What advice would you give to children and relatives on caring for the elderly, as well as on preventing stigma?

Families have a big role to play in ensuring that seniors maintain their state of happiness and a good quality of life. They must help them. Pension systems are not very good and do not cover everyone. Health insurance is also not universal at the moment. So much depends on the family members who provide the necessary support for the elderly. They must therefore identify the problems that the elderly may have and think of easy but inexpensive solutions to address them.

Take them to the hospital if necessary and make sure they

take their medications as regularly as possible if they have a medical condition. They should be encouraged to use walking aids if they have walking problems. Those with vision problems should be helped to see an eye doctor and get the right glasses prescribed, or even if it is glaucoma to treat it before the eye is damaged. The appetite decreases as one ages, the requirement is also less. But the one or two meals that the elderly eat must be sufficiently rich and beneficial for their health.

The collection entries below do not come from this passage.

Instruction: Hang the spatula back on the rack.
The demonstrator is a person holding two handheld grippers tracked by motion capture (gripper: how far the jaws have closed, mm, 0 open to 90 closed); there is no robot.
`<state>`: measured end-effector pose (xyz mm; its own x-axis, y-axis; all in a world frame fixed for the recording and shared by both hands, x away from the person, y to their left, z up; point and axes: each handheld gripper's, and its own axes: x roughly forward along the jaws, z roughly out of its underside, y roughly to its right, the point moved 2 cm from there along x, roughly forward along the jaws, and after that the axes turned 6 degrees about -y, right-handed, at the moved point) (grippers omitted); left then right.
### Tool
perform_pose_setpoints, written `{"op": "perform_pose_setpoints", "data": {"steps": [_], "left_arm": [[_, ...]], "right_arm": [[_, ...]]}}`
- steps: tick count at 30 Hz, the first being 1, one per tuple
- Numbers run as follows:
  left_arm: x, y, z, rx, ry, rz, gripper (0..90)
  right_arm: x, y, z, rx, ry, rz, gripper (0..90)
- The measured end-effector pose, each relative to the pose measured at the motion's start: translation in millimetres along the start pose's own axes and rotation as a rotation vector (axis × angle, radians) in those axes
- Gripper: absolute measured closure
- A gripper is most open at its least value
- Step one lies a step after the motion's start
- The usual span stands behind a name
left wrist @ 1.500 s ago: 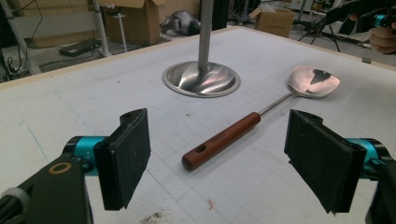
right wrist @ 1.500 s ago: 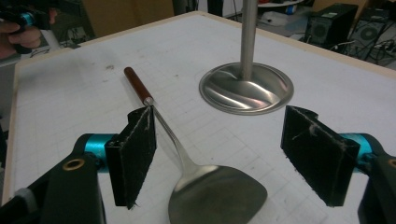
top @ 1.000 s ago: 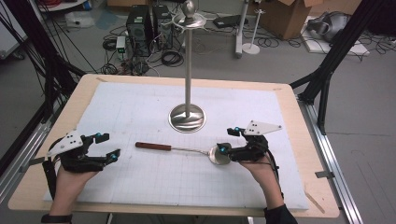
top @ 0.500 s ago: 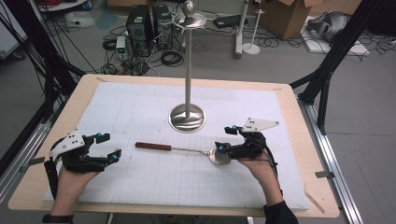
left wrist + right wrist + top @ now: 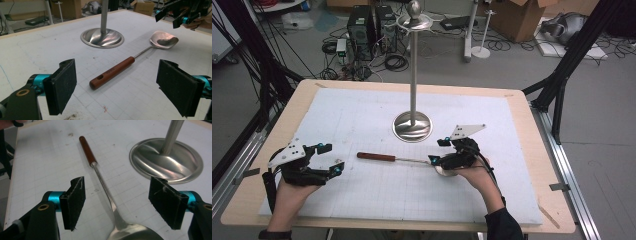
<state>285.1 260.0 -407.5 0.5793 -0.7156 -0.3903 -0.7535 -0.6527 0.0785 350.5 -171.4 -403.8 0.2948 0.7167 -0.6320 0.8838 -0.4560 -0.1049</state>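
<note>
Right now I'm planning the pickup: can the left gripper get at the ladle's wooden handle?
Probably yes: the left gripper is open, the wooden handle lies flat ahead between its jaws, with bare mat between.

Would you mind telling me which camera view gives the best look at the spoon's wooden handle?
The left gripper view: the spoon's wooden handle lies close and whole, hanging hole visible. The right gripper view shows it farther off, foreshortened; the high view shows it small, without detail.

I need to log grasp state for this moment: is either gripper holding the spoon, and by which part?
Nothing is held. The right gripper stands open astride the spoon near its bowl, fingers clear of the shaft. The left gripper is open, short of the handle.
</note>
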Motion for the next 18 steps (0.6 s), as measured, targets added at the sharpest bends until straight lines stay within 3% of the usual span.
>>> {"op": "perform_pose_setpoints", "data": {"steps": [11, 18], "left_arm": [[-0.5, -0.8, 1.9, -0.003, -0.011, -0.010, 15.8], [-2.2, 0.6, 1.5, -0.002, -0.015, -0.010, 15.7]], "right_arm": [[24.9, -3.5, -7.3, -0.035, -0.099, -0.027, 32.7], [41.5, -5.8, -11.0, -0.057, -0.196, -0.060, 39.2]]}}
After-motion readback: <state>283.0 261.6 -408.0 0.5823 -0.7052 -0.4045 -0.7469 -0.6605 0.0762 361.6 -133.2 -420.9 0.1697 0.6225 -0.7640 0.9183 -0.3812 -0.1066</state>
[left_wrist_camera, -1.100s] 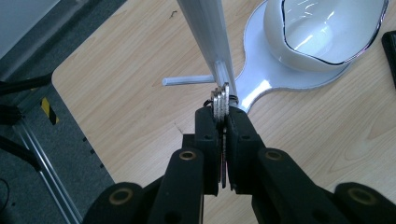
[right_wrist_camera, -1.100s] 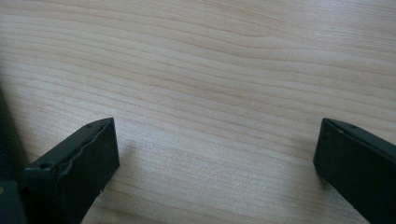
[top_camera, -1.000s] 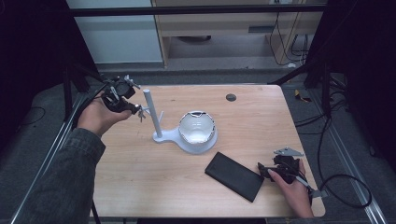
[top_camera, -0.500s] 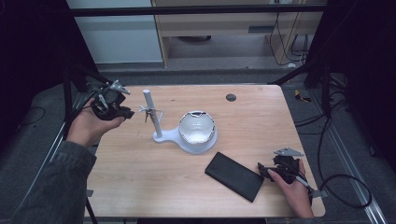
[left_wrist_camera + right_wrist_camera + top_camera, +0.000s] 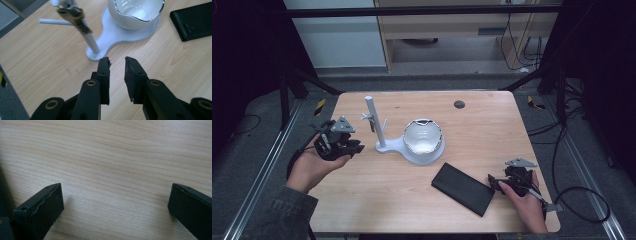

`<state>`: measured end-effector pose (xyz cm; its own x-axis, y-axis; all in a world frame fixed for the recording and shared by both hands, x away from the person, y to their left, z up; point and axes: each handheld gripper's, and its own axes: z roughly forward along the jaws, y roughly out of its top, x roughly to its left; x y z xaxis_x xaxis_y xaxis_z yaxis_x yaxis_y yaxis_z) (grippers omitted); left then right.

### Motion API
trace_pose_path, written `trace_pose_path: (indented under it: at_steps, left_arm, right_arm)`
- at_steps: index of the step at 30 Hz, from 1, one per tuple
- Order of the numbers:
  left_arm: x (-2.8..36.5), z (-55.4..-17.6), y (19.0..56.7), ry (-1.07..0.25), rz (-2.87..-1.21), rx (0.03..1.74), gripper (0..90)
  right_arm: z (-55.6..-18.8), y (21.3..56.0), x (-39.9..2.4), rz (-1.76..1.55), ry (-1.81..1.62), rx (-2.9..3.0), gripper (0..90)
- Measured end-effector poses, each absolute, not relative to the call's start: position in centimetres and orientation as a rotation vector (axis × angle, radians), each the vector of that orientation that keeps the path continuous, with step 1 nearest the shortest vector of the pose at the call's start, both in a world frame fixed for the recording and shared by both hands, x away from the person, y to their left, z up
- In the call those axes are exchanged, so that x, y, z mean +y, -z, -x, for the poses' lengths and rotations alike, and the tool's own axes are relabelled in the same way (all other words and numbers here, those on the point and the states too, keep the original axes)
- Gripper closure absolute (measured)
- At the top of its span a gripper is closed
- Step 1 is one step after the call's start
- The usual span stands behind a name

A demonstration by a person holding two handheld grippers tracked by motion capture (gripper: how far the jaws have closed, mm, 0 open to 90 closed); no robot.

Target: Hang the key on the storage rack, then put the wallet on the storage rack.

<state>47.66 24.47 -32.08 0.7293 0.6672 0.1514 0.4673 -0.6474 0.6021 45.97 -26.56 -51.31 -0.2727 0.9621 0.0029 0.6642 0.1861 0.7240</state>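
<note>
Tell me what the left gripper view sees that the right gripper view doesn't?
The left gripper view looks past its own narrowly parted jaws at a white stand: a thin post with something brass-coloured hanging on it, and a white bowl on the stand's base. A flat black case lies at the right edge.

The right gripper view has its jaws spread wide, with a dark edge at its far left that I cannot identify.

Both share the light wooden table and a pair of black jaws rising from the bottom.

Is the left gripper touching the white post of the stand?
Apart. In the left gripper view, bare wood lies between the left gripper and the foot of the white post. The high view also shows a gap between them.
</note>
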Motion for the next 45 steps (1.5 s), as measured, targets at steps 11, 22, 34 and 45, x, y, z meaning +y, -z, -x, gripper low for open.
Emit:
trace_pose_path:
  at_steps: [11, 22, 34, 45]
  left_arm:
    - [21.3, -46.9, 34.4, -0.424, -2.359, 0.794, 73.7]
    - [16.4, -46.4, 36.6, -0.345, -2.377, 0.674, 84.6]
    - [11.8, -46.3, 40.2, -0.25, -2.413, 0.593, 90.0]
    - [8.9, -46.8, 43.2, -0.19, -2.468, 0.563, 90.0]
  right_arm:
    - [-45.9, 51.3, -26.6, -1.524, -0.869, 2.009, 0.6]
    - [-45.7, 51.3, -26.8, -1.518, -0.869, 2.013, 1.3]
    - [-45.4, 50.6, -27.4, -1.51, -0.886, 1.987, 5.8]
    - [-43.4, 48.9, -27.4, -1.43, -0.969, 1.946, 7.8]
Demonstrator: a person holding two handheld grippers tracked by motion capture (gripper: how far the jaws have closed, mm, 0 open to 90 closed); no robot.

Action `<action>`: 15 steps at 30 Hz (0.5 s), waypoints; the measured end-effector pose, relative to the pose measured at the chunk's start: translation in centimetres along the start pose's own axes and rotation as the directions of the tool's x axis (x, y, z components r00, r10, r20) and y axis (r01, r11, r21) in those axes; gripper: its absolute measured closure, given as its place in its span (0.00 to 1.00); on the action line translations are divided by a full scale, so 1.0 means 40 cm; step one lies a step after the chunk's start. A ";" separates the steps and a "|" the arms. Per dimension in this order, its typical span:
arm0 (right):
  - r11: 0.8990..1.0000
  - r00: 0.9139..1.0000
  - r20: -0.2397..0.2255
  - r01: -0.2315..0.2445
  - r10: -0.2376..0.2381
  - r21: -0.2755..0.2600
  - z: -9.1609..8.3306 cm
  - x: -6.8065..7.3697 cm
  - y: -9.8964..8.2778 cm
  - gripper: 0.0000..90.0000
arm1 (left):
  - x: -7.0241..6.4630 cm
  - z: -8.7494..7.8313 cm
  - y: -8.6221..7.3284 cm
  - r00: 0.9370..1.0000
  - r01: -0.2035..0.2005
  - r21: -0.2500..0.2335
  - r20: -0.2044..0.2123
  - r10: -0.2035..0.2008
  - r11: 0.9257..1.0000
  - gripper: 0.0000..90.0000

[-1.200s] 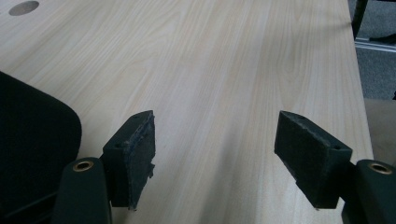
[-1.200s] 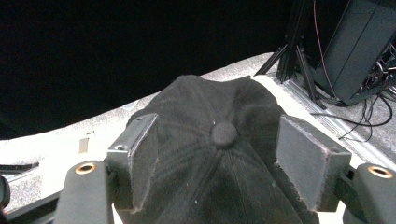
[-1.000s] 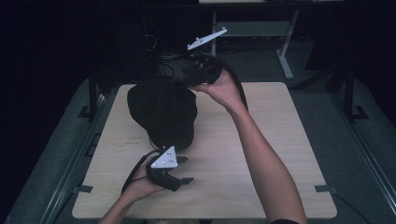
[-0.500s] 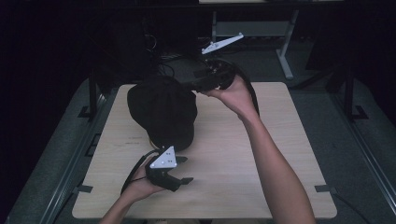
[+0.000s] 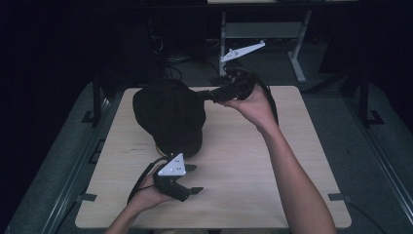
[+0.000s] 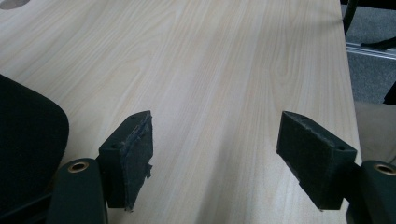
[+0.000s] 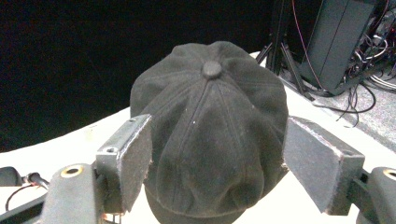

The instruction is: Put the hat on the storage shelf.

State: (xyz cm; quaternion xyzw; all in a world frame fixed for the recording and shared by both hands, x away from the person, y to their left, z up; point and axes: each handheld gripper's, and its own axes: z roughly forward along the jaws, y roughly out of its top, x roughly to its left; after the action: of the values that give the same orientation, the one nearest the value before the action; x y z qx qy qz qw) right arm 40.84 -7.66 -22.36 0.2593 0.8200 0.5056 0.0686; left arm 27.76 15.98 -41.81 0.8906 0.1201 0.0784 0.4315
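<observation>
- Right claw (image 5: 207, 94) open, pads (image 7: 130, 158) either side of the black cap (image 7: 210, 126) in the right gripper view, nothing pinched. Its jaws have just been opening wider, cap between them but not pressed.
- In the high view the right claw sits upper centre of the frame, tips at the cap's right edge, right hand (image 5: 253, 105) behind it.
- Left claw (image 5: 191, 179) open too, empty; left gripper view has bare table (image 6: 224, 70) between the pads (image 6: 137, 158), cap brim at the left edge of the frame.
- Left claw sits lower centre-left in the high view, just below the cap brim, close but not touching as far as I can tell.
- Cap (image 5: 168, 117) sits crown up on the table (image 5: 292, 165), upper left of centre, brim toward the bottom of the frame.
- Step looks like a right-claw grab at the crown. To do it well: come lower so the pads bite a fold of fabric, not the whole dome, which is too wide.
- Soft cloth, so close fully and check the pinch before lifting; left claw can steady the brim.
</observation>
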 end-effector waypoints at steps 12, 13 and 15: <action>1.000 1.000 0.005 -0.018 0.018 0.013 -0.030 0.007 -0.045 0.25 | -0.001 0.003 -0.002 1.000 0.018 0.001 0.007 -0.018 1.000 0.28; 1.000 1.000 0.006 -0.016 0.016 0.014 -0.033 0.007 -0.049 0.25 | -0.001 0.004 -0.001 1.000 0.017 0.002 0.005 -0.017 1.000 0.28; 1.000 1.000 0.006 -0.015 0.015 0.013 -0.040 0.007 -0.056 0.25 | -0.003 0.007 -0.001 1.000 0.021 -0.001 0.004 -0.021 1.000 0.28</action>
State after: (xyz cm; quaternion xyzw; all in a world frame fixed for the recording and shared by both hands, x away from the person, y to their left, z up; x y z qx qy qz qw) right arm 39.18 -9.58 -23.50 0.2673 0.8212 0.4999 0.0658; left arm 27.71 15.76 -42.04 0.8893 0.1286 0.0720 0.4330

What should Nigeria prioritize in the health system: providing equipment, financing and human capital for health or revitalizing and reorienting the health system?

All this is equally important. If you don’t have the right equipment, you can’t perform well. So you feel inadequate. As a researcher, the availability of the right research equipment that will be on par with what is happening in the rest of the world is also important. But at the same time, the reorientation of the system and its redesign are also important.

The general attitude of health workers needs to be changed to make them more responsive and helpful to people seeking care. In a few hospitals overseas, we have volunteers who help direct people, especially older people who come to the hospital, where they should see a doctor or which clinic they should go to. We need more stuff like that here.

These are people who do it because they have free time and don’t need the money. These volunteers can help direct people around hospitals, ensure that people who come to the hospital receive timely attention and are not misdirected between labs and payment points and locations. services such as physiotherapy, occupational therapy, etc.